TSMC、日本初「3ナノ」半導体量産計画…日本は大規模支援を検討

投稿者: | 2026年2月5日

世界最大ファウンドリー(半導体委託生産)企業のTSMCが熊本県で日本初となる回路線幅3ナノ・メートル(ナノは10億分の1)の最先端半導体を量産する計画をまとめ、政府に伝えたと、読売新聞が5日報じた。日本政府は日本国内半導体製造力量を強化することができると判断してTSMCに対する追加支援を検討する予定だ。

当初TSMCは現在建設中の熊本第2工場で6~12ナノ半導体を生産する計画だったが、3ナノ半導体に計画を変更した。3ナノ半導体は人工知能(AI)データセンター、自動運転、ロボットなど次世代産業に活用される核心技術に挙げられるが、まだ日本国内では生産されていない。

 半導体は微細化するほどデータ処理能力と電力効率が改善されるが、高度な技術が要求されるため大規模な投資が必要となる。これを受け、投資規模も6~12ナノ半導体生産計画当時に策定した122億ドル(約1兆8000億円)から170億ドルに大幅に増える見込みだ。これに先立ちTSMCの熊本第2工場に最大7320億円の補助金を決定していた日本政府も、今回の計画を日本半導体生産力を強化する機会とみて追加支援を検討する計画という。
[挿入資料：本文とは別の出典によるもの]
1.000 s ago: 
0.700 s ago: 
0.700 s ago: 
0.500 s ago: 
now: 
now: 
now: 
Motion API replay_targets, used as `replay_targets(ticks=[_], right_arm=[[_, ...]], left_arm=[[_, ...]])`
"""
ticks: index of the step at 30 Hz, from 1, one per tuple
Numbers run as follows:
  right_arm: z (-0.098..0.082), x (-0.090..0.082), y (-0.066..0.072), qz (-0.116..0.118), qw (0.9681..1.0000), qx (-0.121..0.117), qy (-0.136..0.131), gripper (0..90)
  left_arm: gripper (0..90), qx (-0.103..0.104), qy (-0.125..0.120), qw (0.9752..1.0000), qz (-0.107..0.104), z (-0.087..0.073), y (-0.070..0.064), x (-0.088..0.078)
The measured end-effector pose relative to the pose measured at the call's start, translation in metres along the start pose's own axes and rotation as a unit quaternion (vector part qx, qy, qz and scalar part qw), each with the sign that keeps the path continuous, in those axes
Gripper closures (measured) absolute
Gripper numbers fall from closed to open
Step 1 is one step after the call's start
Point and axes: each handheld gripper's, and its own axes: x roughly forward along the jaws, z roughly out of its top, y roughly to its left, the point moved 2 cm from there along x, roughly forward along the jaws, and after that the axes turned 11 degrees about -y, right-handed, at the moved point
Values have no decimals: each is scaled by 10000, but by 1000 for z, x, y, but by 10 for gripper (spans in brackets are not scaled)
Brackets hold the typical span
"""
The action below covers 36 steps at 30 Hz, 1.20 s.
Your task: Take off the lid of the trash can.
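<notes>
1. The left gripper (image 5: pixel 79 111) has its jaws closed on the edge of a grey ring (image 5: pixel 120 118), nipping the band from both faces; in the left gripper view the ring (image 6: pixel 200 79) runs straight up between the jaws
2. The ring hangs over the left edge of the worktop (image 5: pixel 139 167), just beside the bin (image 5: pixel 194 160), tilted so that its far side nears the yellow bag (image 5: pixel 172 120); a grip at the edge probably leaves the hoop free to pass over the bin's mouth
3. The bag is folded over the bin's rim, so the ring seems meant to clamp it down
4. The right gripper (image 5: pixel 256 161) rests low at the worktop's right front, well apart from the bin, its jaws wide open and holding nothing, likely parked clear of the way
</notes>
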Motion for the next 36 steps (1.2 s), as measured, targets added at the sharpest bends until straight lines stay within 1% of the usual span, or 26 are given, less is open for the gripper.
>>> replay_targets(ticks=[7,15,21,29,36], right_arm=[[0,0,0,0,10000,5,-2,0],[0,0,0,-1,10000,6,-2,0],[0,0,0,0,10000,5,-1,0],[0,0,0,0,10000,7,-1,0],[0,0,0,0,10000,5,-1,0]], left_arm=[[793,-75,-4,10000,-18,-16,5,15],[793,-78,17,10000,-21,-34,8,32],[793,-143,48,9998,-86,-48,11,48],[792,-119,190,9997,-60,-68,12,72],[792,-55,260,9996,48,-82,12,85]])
最近のTSMCの日本半導体工場拡張は、中国の半導体シェア拡張に対抗して米国が主導する「チップ4(韓国・米国・日本・台湾)同盟」の流れとも重なる。台湾は世界先端半導体の大部分を生産しているが、両岸関係が悪化して中国の軍事的脅威に露出しているだけに生産拠点を安全な他国に分散している。特に地理的に近く国家間関係も良好で関連産業インフラが整っている日本が最適な代案に挙げられる。
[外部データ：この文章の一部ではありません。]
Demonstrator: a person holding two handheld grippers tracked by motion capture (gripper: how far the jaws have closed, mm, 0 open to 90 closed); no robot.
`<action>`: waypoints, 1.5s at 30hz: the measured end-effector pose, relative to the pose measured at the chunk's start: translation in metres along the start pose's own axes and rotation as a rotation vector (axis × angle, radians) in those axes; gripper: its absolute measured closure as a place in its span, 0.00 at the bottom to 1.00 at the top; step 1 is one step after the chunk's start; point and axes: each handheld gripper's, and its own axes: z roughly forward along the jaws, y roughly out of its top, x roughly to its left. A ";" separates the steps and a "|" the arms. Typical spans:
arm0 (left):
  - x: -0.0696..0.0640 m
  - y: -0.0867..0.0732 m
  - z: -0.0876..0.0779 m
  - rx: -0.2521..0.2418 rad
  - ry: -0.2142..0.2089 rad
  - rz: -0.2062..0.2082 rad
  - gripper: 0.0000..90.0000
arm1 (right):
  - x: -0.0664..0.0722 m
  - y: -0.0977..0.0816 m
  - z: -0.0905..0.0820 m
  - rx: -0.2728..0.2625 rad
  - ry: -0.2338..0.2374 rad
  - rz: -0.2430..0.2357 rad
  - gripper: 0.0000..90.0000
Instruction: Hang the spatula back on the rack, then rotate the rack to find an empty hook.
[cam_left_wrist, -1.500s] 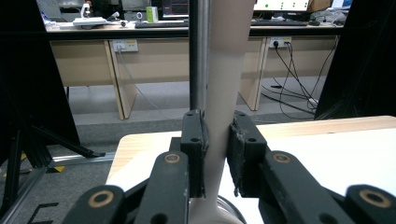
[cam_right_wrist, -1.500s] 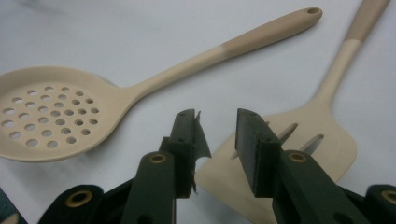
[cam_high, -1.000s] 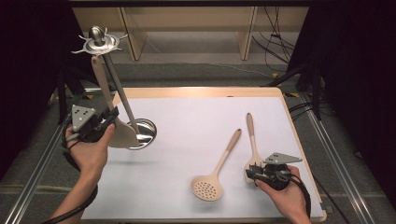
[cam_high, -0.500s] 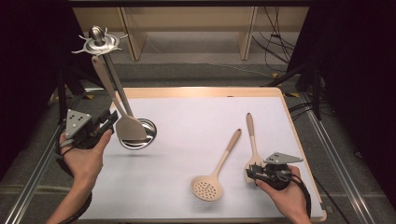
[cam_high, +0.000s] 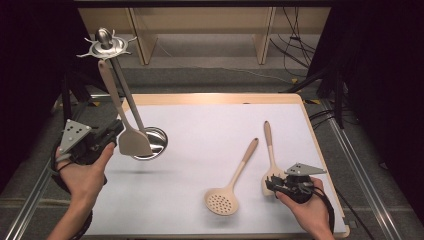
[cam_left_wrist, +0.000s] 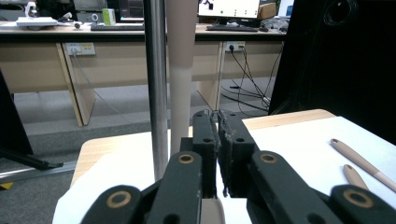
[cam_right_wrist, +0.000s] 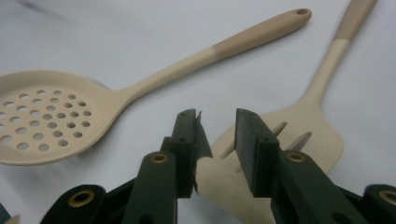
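Observation:
A beige spatula (cam_high: 134, 142) hangs from the top of a metal stand (cam_high: 127, 100), with its blade down by the stand's round base. My left gripper (cam_high: 117, 130) sits just left of that blade. Its jaws have just been closing and now meet (cam_left_wrist: 217, 116) with nothing seen between them; the pole (cam_left_wrist: 156, 93) and spatula handle (cam_left_wrist: 181, 70) rise right behind. My right gripper (cam_high: 272, 186) is open at the blade end of a slotted spatula (cam_high: 270, 150) lying flat. The jaws (cam_right_wrist: 217, 123) stand apart over the blade (cam_right_wrist: 299, 135).
A beige perforated skimmer (cam_high: 222, 202) lies on the white mat (cam_high: 200, 130) just left of the slotted spatula, its bowl (cam_right_wrist: 46, 116) close to my right jaws. The mat covers a wooden tabletop (cam_high: 215, 96). Dark stands and cables flank the table.
My left gripper has drawn back to the left, off the hanging spatula's blade, and its jaws have come together. The right hand and the utensils on the mat have stayed put.

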 end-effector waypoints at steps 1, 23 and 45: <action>0.000 0.003 0.000 -0.002 0.000 0.001 0.96 | 0.000 -0.001 -0.001 0.003 -0.009 0.003 0.77; -0.004 0.021 -0.003 -0.033 -0.036 -0.005 0.97 | 0.001 0.000 -0.002 -0.003 -0.015 0.003 0.77; -0.014 0.095 0.018 -0.156 -0.042 0.007 0.99 | 0.005 0.001 -0.001 0.010 -0.010 0.022 0.77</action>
すでにTSMCは2022年に熊本に約21万平方メートル規模の第1工場を建設して12~28ナノの半導体を生産中であり、現在は第1工場の1.5倍に相当する32万1000平方メートル規模の工場を建設中だ。第2工場は2027年から6~12ナノ半導体を生産する計画だった。

日本も歓迎している。日本はかつて「半導体王国」として君臨したが、2000年代に入って韓国と台湾の攻勢を受けながら先端半導体競争で苦しんだ。こうした状況であるため日本政府はTSMC誘致で半導体産業復活と地域雇用活性化を同時に期待しているというのが日本メディアの説明だ。また、日本は依然として素材・部品・装備に強く、TSMCの技術(工程)と日本の素材・部品・装備競争力が結びつけばシナジー効果が見込まれる。

読売新聞は「半導体を巡っては、世界的な争奪戦が激化し、中国メーカーがシェア(市場占有率)を拡大している。10ナノ・メートル未満の微細化が可能な半導体工場は現在、台湾と米国に集中する。高市内閣は半導体やAI、デジタルなど成長分野への集中投資を掲げ、補助金などを活用して国内への半導体工場の誘致を進めている」と紹介した。また「政府は、新工場が地方の活性化策を推進する地域未来戦略の柱である『産業クラスター』の中核となることも期待している」と伝えた。